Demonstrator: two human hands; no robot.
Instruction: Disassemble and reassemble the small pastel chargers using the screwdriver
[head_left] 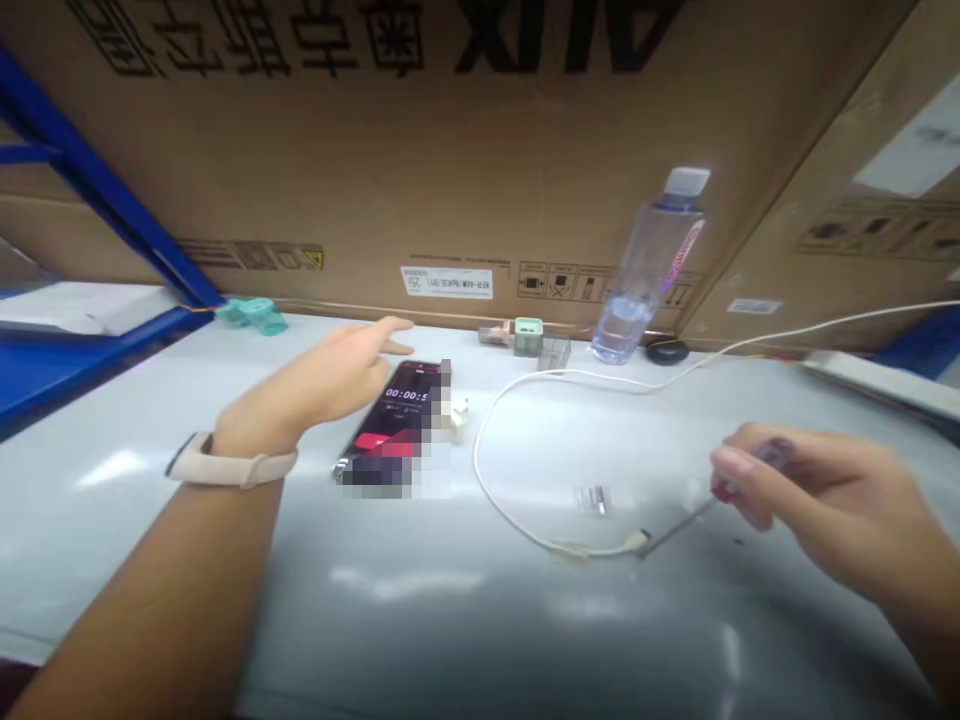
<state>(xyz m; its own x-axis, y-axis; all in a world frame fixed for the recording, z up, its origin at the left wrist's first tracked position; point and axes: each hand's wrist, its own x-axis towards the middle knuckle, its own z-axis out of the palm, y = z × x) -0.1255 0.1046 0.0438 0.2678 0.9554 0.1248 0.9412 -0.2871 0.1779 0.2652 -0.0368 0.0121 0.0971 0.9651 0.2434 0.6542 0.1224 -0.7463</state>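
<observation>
My left hand (341, 372), with a pale band on its wrist, reaches past the left side of a smartphone (397, 405). Its fingers are stretched out and hold nothing. The phone's dark screen shows a timer and a red button; pixelation hides its right edge. My right hand (817, 490) grips a screwdriver (682, 525) by its clear and red handle. The shaft points down left, its tip close to the end of a white cable (484, 470); I cannot tell whether they touch. A small clear piece with metal in it (596, 500) lies inside the cable's curve.
A small white block (457, 418) lies right of the phone. Along the back stand a green and clear case (528, 337), a water bottle (634, 290) and a black round object (667, 351). Large cardboard boxes (450, 160) wall the table's back. A teal item (255, 315) lies at left.
</observation>
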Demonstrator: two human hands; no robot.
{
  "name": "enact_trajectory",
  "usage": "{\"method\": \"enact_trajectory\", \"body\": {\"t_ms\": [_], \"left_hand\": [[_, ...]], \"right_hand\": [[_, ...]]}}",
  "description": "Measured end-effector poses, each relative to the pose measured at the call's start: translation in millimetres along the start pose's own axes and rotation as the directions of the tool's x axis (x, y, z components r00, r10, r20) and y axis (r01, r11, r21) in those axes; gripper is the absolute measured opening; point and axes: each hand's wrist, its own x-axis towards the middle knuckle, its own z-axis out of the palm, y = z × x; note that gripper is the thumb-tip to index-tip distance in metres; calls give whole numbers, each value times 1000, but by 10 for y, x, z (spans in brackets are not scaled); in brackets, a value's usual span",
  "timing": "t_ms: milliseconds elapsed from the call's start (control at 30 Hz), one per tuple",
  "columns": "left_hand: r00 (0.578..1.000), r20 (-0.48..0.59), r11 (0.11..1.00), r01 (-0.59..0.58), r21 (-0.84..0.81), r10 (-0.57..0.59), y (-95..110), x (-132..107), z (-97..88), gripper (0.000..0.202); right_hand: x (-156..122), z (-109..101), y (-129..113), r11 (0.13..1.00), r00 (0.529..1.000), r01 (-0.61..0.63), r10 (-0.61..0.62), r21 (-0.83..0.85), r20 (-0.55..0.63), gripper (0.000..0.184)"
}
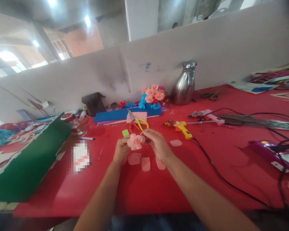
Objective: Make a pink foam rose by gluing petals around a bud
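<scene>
Between my two hands is a pink paper flower, its ruffled petals facing me. My left hand pinches the flower's left side. On the other side, the fingers of my right hand are closed at the flower's right edge. Loose pink petal pieces lie on the red table just below the hands, and one more petal rests to the right. Scissors with yellow handles lie just beyond the flower. A yellow glue gun lies to the right of my right hand.
A bunch of finished paper flowers sits at the back beside a metal jug. Blue sheets lie before the wall. A green board stands at left near a glass jar. Black cords cross the right side.
</scene>
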Motion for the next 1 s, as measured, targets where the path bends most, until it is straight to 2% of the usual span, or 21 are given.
{"method": "enact_trajectory", "body": {"t_ms": [133,367,800,1000], "left_hand": [[1000,28,1000,7,15,-7,12,-2,1,20],[1000,24,999,17,28,-18,3,-4,2,19],[996,45,997,75,-33,-73,-59,-9,-3,17],[995,31,990,99,-99,-96,-71,5,-4,17]], "right_hand": [[-4,-3,-35,999,999,-14,16,-53,44,17],[-19,16,-86,998,1000,2,0,-64,25,8],[21,16,-41,997,999,32,-30,69,-31,18],[6,6,-39,999,999,-21,20,35,34,15]]}}
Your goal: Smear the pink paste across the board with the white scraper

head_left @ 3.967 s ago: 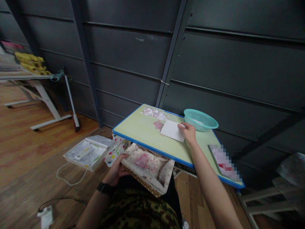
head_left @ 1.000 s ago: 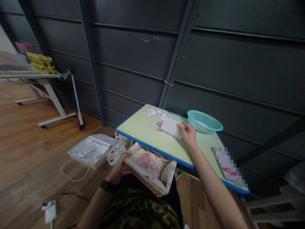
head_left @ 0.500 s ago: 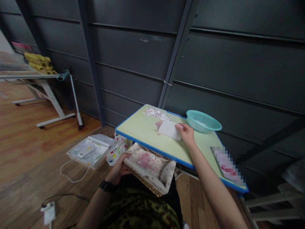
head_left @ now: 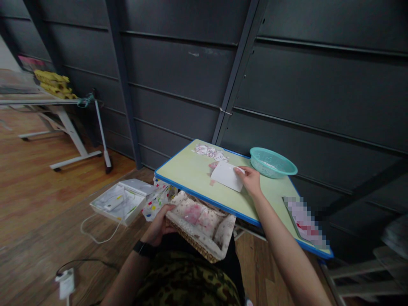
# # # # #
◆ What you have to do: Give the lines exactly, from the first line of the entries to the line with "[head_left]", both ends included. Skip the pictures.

◆ Output below:
Demonstrator: two human hands; no robot.
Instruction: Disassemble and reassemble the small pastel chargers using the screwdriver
[head_left] 

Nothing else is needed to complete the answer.